4.2. Effects of Pfaffia glomerata Leaves on Intestinal Morphology

The small intestine is the primary site where the body absorbs nutrients, and it is mainly divided into three parts: the duodenum, jejunum, and ileum. Intestinal villi and recesses are special structures of the intestine and are important indicators of the digestion and absorption capacity of the small intestine [25]. In this study, we found that low and high doses of P. glomerata leaves improved the small intestine structure, increased the length of the small intestine villi, reduced the depth of crypts, and increased the villus height to crypt depth ratio. Studies have found that adding algal supplements [29] or inulin and flavonoids [30] to the basal diet can effectively increase the intestinal villi length of rabbits and maintain the integrity of the intestinal structure, which is consistent with the results of this experiment. Some alkaloids can improve the intestinal structure of animals. Sanguinarine can protect against intestinal injury caused by radiation by down-regulating the HMGB1/TLR4 pathway and reducing pro-inflammatory cytokines [31]. Studies have shown that oleanolic acid can relieve colitis [32]. The leaves of P. glomerata contain active components, such as alkaloids and oleanolic acid [22]. Therefore, we speculate that the improvement effect of P. glomerata leaves on the intestinal structure of New Zealand rabbits may be related to the presence of alkaloids or oleanolic acid.
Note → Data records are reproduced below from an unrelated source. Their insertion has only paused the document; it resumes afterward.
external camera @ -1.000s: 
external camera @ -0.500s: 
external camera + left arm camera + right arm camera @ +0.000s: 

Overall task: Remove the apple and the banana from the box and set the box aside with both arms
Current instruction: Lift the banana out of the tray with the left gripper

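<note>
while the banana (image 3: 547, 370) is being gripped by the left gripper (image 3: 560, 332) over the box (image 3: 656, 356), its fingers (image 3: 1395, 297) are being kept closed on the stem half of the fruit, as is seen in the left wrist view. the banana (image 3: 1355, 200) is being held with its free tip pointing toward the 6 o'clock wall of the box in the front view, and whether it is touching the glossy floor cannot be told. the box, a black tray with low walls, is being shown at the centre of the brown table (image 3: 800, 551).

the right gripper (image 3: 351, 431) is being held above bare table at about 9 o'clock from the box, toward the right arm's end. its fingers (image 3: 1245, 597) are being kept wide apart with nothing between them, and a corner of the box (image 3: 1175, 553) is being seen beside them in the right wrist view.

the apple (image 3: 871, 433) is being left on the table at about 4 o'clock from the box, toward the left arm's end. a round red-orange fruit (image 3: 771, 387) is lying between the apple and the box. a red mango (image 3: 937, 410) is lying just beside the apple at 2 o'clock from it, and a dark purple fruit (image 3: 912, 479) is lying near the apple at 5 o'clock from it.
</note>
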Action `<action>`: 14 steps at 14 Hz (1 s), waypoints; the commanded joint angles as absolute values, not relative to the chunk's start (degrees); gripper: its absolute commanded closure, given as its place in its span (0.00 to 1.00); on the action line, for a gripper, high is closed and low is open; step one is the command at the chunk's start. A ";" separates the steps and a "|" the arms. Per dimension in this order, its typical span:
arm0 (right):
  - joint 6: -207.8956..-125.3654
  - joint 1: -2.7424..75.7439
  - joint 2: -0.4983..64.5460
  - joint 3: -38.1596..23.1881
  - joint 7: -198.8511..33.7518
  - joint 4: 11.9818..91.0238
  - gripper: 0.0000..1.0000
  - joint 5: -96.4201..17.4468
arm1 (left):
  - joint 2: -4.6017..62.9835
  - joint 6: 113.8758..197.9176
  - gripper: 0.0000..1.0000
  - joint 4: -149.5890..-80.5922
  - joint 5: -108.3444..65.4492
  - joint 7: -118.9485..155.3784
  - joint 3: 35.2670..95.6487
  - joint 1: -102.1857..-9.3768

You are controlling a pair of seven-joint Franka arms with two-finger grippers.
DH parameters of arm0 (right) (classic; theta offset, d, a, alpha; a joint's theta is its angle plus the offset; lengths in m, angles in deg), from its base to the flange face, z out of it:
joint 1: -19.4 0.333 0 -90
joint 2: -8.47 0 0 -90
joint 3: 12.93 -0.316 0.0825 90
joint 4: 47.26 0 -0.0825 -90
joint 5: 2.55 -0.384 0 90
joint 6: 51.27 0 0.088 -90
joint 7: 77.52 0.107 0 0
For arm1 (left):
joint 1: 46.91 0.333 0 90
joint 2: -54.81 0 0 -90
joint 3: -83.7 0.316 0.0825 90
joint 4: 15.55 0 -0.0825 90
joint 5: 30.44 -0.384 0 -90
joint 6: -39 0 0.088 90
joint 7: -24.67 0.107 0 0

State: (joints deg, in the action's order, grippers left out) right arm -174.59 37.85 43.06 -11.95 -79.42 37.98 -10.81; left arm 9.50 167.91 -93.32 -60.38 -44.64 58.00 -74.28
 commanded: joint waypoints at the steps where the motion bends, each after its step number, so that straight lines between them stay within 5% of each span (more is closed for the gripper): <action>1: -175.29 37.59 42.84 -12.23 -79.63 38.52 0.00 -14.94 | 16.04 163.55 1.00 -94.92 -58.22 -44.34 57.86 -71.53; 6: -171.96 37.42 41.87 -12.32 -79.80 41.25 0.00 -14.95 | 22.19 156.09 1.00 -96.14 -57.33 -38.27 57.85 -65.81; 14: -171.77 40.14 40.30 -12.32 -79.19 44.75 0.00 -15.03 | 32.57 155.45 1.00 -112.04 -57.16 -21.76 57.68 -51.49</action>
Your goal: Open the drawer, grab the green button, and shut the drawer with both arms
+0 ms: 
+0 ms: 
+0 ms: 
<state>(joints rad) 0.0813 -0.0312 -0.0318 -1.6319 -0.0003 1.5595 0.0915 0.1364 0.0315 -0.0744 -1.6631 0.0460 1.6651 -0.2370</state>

4.3. Pfaffia glomerata Leaf Can Improve the Immune Organ Index

The thymus is the central immune organ of the body and is mainly responsible for transporting immune cells to the peripheral immune organs [33]. The spleen is the largest peripheral immune organ in the body and plays a role in storing immune cells for the immune response. Simultaneously, the spleen is necessary for antibody-mediated immune enhancement [34]. In addition, the small round sac, also known as the lymphatic balloon, is formed at the junction of the ileum and cecum [35]. As a unique peripheral organ in rabbits, the round sacs have both digestive and endocrine functions. The immune organ index is one of the main criteria for immune organ development and function. In this study, we found that cyclophosphamide would inhibit the development of immune organs in New Zealand rabbits, thereby leading to a decrease in immune organ indices. The addition of P. glomerata leaves can reduce the downward trend of the thymus index caused by CTX, with the medium dose of P. glomerata leaves having the best effect. In addition, compared with the CTX group, the index of the sacculus rotundus of the P. glomerata leaves in the medium dose group was significantly increased, indicating that the medium dose can promote the growth and development of the thymus and sacculus rotundus of New Zealand rabbits, increase the index of immune organs, and thereby achieve the effect of enhancing their immunity.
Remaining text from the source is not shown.